■ TO DO ■
Each line of the records needs to come back exactly as written.

■ GIVEN RECORDS ■
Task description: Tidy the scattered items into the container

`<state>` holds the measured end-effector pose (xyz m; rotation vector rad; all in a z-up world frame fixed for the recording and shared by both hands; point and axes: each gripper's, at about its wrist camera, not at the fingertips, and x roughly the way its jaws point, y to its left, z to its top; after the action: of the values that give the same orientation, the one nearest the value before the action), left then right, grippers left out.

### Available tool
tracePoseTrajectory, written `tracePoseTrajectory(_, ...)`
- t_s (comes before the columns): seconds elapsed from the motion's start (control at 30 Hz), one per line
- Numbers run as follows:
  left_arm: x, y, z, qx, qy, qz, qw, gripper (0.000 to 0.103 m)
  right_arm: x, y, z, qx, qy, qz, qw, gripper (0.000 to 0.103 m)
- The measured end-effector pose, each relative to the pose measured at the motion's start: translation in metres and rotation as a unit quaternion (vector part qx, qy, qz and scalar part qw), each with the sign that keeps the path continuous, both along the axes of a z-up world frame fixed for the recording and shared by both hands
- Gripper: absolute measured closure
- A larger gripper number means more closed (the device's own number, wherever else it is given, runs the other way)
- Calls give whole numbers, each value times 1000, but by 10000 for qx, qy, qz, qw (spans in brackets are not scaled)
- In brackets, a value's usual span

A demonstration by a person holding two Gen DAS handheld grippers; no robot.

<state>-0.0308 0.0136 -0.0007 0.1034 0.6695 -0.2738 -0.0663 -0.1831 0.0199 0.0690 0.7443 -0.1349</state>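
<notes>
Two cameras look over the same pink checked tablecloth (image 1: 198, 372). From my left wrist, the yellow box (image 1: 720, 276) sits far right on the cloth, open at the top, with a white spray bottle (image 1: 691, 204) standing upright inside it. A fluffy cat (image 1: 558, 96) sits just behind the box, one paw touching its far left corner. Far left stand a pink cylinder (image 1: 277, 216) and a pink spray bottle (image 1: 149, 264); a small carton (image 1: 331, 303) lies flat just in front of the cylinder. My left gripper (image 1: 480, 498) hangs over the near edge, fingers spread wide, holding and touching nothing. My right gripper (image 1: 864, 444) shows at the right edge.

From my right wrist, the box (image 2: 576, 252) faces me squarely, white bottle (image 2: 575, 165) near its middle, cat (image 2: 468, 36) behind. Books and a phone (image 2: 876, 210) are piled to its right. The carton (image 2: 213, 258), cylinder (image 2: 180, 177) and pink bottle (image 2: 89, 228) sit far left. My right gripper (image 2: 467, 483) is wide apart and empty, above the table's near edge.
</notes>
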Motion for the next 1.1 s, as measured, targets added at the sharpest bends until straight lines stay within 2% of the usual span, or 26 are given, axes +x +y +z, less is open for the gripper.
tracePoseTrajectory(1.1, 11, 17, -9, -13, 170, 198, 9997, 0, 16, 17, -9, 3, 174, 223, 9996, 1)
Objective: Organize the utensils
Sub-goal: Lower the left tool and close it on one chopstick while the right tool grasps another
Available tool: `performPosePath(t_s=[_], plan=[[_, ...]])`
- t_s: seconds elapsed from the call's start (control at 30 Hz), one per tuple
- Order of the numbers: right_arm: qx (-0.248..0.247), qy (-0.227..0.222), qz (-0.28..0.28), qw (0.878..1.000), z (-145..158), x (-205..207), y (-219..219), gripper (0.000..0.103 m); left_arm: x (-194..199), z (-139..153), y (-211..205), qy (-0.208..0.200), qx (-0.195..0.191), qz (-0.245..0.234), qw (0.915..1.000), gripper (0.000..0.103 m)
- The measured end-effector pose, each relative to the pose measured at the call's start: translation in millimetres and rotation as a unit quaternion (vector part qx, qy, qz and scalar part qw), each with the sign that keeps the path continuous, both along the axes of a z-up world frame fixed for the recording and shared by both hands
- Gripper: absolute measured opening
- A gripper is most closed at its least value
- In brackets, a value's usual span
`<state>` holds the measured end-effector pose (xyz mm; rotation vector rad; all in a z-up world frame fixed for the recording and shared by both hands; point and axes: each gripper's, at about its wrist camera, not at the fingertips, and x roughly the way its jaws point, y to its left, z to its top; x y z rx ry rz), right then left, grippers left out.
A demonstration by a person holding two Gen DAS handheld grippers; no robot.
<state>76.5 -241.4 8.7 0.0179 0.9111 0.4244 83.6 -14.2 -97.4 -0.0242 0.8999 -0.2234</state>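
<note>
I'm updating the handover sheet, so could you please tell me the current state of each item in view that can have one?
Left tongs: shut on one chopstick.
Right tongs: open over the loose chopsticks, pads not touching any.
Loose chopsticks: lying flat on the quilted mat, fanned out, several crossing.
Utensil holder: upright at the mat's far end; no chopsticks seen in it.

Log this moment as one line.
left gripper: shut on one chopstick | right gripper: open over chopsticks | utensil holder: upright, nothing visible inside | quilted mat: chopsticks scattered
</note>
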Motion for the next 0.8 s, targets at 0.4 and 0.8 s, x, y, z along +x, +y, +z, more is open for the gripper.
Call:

■ EXERCISE RESULT ■
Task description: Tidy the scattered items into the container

`<state>` holds the measured end-effector pose (xyz m; rotation vector rad; all in a z-up world frame fixed for the recording and shared by both hands; point and axes: each gripper's, at about its wrist camera, not at the fingertips, and x roughly the way its jaws point, y to its left, z to its top; after the action: of the values that give the same orientation, the one nearest the value before the action), left then right, grippers left out.

### Available tool
tracePoseTrajectory, written `tracePoseTrajectory(_, ...)`
- t_s (comes before the columns): seconds elapsed from the motion's start (control at 30 Hz), one per line
- Numbers run as follows:
  left_arm: x, y, z, qx, qy, qz, qw, gripper (0.000 to 0.103 m)
  right_arm: x, y, z, qx, qy, qz, qw, gripper (0.000 to 0.103 m)
- The measured end-effector pose, each relative to the pose measured at the motion's start: translation in metres and rotation as a unit quaternion (vector part qx, qy, qz and scalar part qw), each with the sign that keeps the path continuous, both along the axes of a z-up world frame fixed for the recording and shared by both hands
- Gripper: absolute measured closure
- A larger gripper number means more closed (the device's own number, wherever else it is given, runs the other way)
- Calls give whole numbers, each value times 1000, but by 10000 for qx, qy, qz, qw (spans in brackets are not scaled)
- In brackets, a value's usual span

A demonstration by a person holding two Gen DAS handheld grippers; no robot.

<state>-0.0308 0.0136 -0.0007 0.1034 0.6695 -0.2738 -0.0663 -0.1831 0.0199 0.0690 0.7443 -0.1349</state>
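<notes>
Two cameras look over the same pink checked tablecloth (image 1: 198, 372). From my left wrist, the yellow box (image 1: 720, 276) sits far right on the cloth, open at the top, with a white spray bottle (image 1: 691, 204) standing upright inside it. A fluffy cat (image 1: 558, 96) sits just behind the box, one paw touching its far left corner. Far left stand a pink cylinder (image 1: 277, 216) and a pink spray bottle (image 1: 149, 264); a small carton (image 1: 331, 303) lies flat just in front of the cylinder. My left gripper (image 1: 480, 498) hangs over the near edge, fingers spread wide, holding and touching nothing. My right gripper (image 1: 864, 444) shows at the right edge.

From my right wrist, the box (image 2: 576, 252) faces me squarely, white bottle (image 2: 575, 165) near its middle, cat (image 2: 468, 36) behind. Books and a phone (image 2: 876, 210) are piled to its right. The carton (image 2: 213, 258), cylinder (image 2: 180, 177) and pink bottle (image 2: 89, 228) sit far left. My right gripper (image 2: 467, 483) is wide apart and empty, above the table's near edge.
</notes>
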Motion for the next 1.1 s, as measured, targets added at the sharpest bends until straight lines stay within 2% of the usual span, or 26 are given, axes +x +y +z, less is open for the gripper.
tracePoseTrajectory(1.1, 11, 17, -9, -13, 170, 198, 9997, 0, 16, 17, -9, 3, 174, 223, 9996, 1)
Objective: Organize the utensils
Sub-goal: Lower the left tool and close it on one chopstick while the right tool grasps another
Available tool: `performPosePath(t_s=[_], plan=[[_, ...]])`
- t_s: seconds elapsed from the call's start (control at 30 Hz), one per tuple
- Order of the numbers: right_arm: qx (-0.248..0.247), qy (-0.227..0.222), qz (-0.28..0.28), qw (0.878..1.000), z (-145..158), x (-205..207), y (-219..219), gripper (0.000..0.103 m); left_arm: x (-194..199), z (-139..153), y (-211..205), qy (-0.208..0.200), qx (-0.195..0.191), qz (-0.245..0.234), qw (0.915..1.000), gripper (0.000..0.103 m)
- The measured end-effector pose, each relative to the pose measured at the call's start: translation in millimetres and rotation as a unit quaternion (vector part qx, qy, qz and scalar part qw), each with the sign that keeps the path continuous, both along the axes of a z-up world frame fixed for the recording and shared by both hands
- Gripper: absolute measured opening
- A gripper is most closed at its least value
- In brackets, a value's usual span
`<state>` holds the measured end-effector pose (xyz mm; rotation vector rad; all in a z-up world frame fixed for the recording and shared by both hands; point and axes: each gripper's, at about its wrist camera, not at the fingertips, and x roughly the way its jaws point, y to its left, z to its top; x y z rx ry rz), right then left, grippers left out.
A demonstration by a person holding two Gen DAS handheld grippers; no robot.
<state>76.5 -241.4 8.7 0.0179 0.9111 0.4244 83.6 -14.2 -97.4 -0.0242 0.8999 -0.2234</state>
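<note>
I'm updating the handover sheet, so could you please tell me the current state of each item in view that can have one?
Left tongs: shut on one chopstick.
Right tongs: open over the loose chopsticks, pads not touching any.
Loose chopsticks: lying flat on the quilted mat, fanned out, several crossing.
Utensil holder: upright at the mat's far end; no chopsticks seen in it.

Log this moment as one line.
left gripper: shut on one chopstick | right gripper: open over chopsticks | utensil holder: upright, nothing visible inside | quilted mat: chopsticks scattered
</note>
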Motion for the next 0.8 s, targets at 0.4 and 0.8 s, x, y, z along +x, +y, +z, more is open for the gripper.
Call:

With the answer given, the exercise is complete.